Anonymous Monk has asked for the wisdom of the Perl Monks concerning the following question:

I have been using LWP Simple to mirror a site. I would also like to to retrieve the .gif, .jpg files associated with the pages. How do I do this? Thanks
  • Comment on How to retrieve gifs etc using LWP simple

Replies are listed 'Best First'.
Re: How to retrieve gifs etc using LWP simple
by chromatic (Archbishop) on Dec 21, 2000 at 09:13 UTC
    There's the Image::Grab module, which uses the HTML::Parser module to look for images and, well, grab them.

    That's much more recommended than rolling your own regex solution.

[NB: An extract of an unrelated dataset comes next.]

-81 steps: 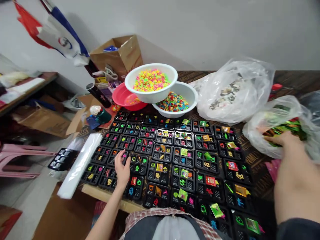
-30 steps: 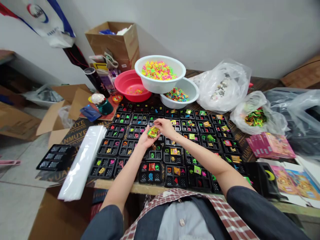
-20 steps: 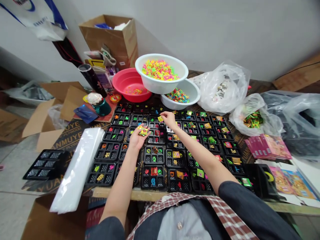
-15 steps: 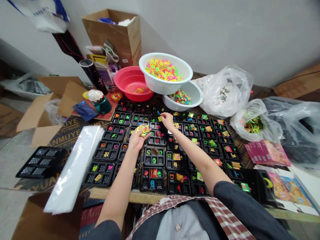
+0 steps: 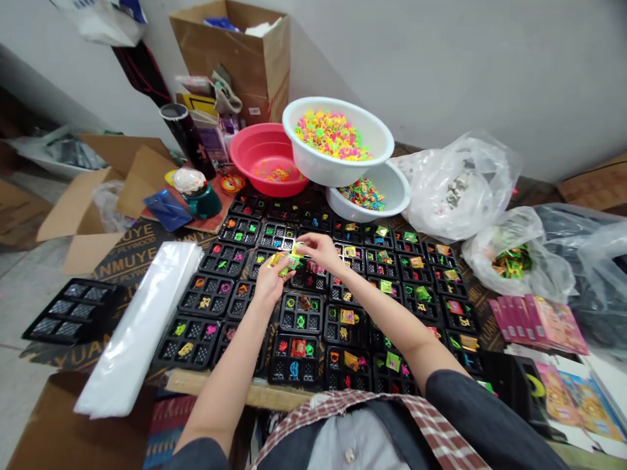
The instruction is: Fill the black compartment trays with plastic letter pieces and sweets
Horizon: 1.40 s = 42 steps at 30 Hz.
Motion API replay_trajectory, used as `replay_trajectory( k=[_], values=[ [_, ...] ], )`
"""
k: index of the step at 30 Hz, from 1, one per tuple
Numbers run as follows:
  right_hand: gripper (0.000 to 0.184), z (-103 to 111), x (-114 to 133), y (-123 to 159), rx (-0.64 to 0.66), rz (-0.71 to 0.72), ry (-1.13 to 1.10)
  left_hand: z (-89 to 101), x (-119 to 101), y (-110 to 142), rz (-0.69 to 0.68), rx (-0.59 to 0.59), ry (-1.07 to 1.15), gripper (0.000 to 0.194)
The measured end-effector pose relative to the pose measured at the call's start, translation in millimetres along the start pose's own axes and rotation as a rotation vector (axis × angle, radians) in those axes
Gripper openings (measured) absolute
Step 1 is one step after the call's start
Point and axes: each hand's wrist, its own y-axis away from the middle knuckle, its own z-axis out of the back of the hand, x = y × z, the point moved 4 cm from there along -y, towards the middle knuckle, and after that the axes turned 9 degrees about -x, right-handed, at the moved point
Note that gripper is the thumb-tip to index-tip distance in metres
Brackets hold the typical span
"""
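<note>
A small bunch of yellow-green foil packets [image 5: 281, 264] is held in my left hand [image 5: 268, 284], its fingers closed round them. Right beside it, my right hand [image 5: 321, 252] pinches a yellow-green packet at the top of the bunch. Both hands are above rows of black compartment trays [image 5: 300, 329]. Small coloured plastic pieces lie in the trays' compartments, and many trays also hold a foil packet. My hands and forearms cover some trays in the middle.
Behind the trays stand a red basin [image 5: 245, 150] and two white basins, the upper white basin [image 5: 337, 171] overlapping the lower. Plastic bags [image 5: 470, 196] are at the right. Clear sleeves [image 5: 132, 326] and an open carton [image 5: 73, 209] lie left, near a green mug [image 5: 204, 203].
My right hand has moved left and nearer from a tray at the back to the packets in my left hand. The view has shifted slightly.
</note>
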Motion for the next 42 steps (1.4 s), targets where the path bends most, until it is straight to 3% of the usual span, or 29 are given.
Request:
replay_trajectory(
  k=[2, 5, 10, 12, 15, 17, 19, 22, 25, 30, 34, 38, 40, 42],
  values=[
    [0.022, 16.0, -12.7, -25.2, -0.162, -0.020, 0.024, 2.9, -1.5, -3.4, -0.030, -0.004, 0.017, 0.026],
    [0.016, 41.2, -32.1, -72.2, -0.370, -0.021, 0.236, 6.5, -3.7, -8.1, -0.070, -0.012, 0.036, 0.028],
    [0.015, 53.6, -47.8, -120.0, -0.338, -0.065, 0.540, 6.5, -4.7, -11.3, -0.053, 0.012, 0.039, 0.019],
    [0.015, 50.9, -43.4, -117.0, -0.333, -0.043, 0.551, 6.2, -6.2, -12.1, -0.067, 0.034, 0.058, 0.018],
    [0.025, 33.7, -22.7, -88.1, -0.286, 0.103, 0.489, 8.0, -8.1, -13.8, -0.092, 0.039, 0.083, 0.019],
    [0.029, 11.9, -5.8, -57.4, -0.113, 0.178, 0.352, 9.5, -8.5, -14.2, -0.102, 0.031, 0.089, 0.022],
    [0.029, -10.9, 8.1, -25.6, 0.115, 0.165, 0.193, 10.6, -8.5, -13.3, -0.102, 0.017, 0.084, 0.025],
    [0.023, -25.5, 18.8, -2.5, 0.215, 0.103, 0.036, 10.7, -8.9, -9.7, -0.086, 0.003, 0.048, 0.027],
    [0.019, -18.8, 12.5, -27.3, 0.081, 0.043, -0.032, 11.3, -12.2, -6.4, -0.089, -0.024, 0.035, 0.028],
    [0.012, -12.4, -19.9, -119.1, -0.205, -0.084, 0.138, 12.8, -18.9, -7.2, -0.151, -0.030, 0.097, 0.025],
    [0.016, -22.5, -33.3, -165.1, -0.252, -0.109, 0.301, 14.6, -19.5, -11.3, -0.162, -0.031, 0.140, 0.016],
    [0.014, -23.3, -26.0, -162.5, -0.241, -0.061, 0.334, 17.5, -19.3, -14.5, -0.151, -0.037, 0.138, 0.017],
    [0.016, -21.3, -12.6, -141.4, -0.247, 0.027, 0.315, 18.8, -19.7, -15.4, -0.155, -0.037, 0.138, 0.019],
    [0.023, -25.8, 3.0, -109.4, -0.127, 0.107, 0.230, 19.8, -19.6, -15.9, -0.153, -0.048, 0.138, 0.020]
  ],
)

Re: How to retrieve gifs etc using LWP simple
by Fastolfe (Vicar) on Dec 22, 2000 at 01:19 UTC
    The 'mirror' function of LWP::Simple only acts on a given URL. It does not "spider" the site, following links and image references. If that's the behavior you want, you will need to use something like HTML::Parser to parse the results of your 'mirror' (assuming it returned a value indicating something changed), pull out the links and image references, and then 'mirror' each of those.

    Surely there is a pre-written script or module that will do this though...? I don't have any experience with any, but I imagine spidering a site for the purposes of mirroring is something that's been solved several times over already. If you're only worried about one page, I'm sure most of these have a 'depth' option that you can simply set to 1.

      try wget, you can't beat it